Lo studio arriva in un momento in cui il dibattito clinico si sta ridisegnando anche in Europa. Le nuove linee guida americane sulla gestione della dislipidemia, pubblicate nel 2026 da American Heart Association, American College of Cardiology e altre società scientifiche, propongono un cambio di paradigma: valutare il rischio cardiovascolare su un orizzonte di 30 anni, e non più solo a 10 anni come avveniva in precedenza. Una modifica che allarga notevolmente la platea di chi viene considerato candidato alla terapia preventiva con statine.

Negli Stati Uniti si stima che 21,5 milioni di persone in più diventeranno eleggibili a un trattamento preventivo, portando il totale a oltre 87 milioni di americani — più della metà della popolazione tra i 30 e i 79 anni. Per l'Italia, le stime parlano di tra 4 e 5,5 milioni di persone nella fascia d'età 30-79 anni che potrebbero diventare nuovi candidati a una valutazione per la terapia con statine. Non a una prescrizione automatica, precisa il dossier: ma a una conversazione clinica che oggi forse non avviene.
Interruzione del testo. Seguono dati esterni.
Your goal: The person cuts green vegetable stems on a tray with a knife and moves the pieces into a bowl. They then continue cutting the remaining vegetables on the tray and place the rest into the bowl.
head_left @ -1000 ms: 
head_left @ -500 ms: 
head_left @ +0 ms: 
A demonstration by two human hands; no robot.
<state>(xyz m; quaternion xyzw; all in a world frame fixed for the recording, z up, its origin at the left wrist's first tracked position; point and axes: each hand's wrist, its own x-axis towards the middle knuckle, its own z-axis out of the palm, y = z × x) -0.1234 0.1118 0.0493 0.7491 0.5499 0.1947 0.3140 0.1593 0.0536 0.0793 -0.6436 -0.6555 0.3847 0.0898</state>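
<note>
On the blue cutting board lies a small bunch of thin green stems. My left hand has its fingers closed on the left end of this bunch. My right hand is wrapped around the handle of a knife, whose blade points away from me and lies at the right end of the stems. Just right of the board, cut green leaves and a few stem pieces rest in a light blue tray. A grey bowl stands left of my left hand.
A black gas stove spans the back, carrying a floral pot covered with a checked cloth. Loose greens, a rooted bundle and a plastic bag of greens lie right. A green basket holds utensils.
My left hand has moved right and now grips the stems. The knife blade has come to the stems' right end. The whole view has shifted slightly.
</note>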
Questo punto è rilevante per capire cosa potrebbe cambiare nella pratica quotidiana. L'adozione di un orizzonte temporale più lungo nella valutazione del rischio significa che persone relativamente giovani, magari con valori di LDL borderline ma senza altri campanelli d'allarme evidenti, potrebbero rientrare in un percorso di monitoraggio più attento. Non è detto che questo si traduca in nuove prescrizioni di farmaci: stile di vita, alimentazione e attività fisica restano il primo strumento. Ma l'indicazione è quella di non aspettare che il rischio diventi conclamato.

Lo studio conclude sottolineando che permangono lacune significative nella sorveglianza e nella misurazione del colesterolo a livello globale, e che servono strategie più solide di prevenzione, diagnosi e accesso al trattamento. Una mappa, per quanto dettagliata, vale poco senza le politiche sanitarie per usarla.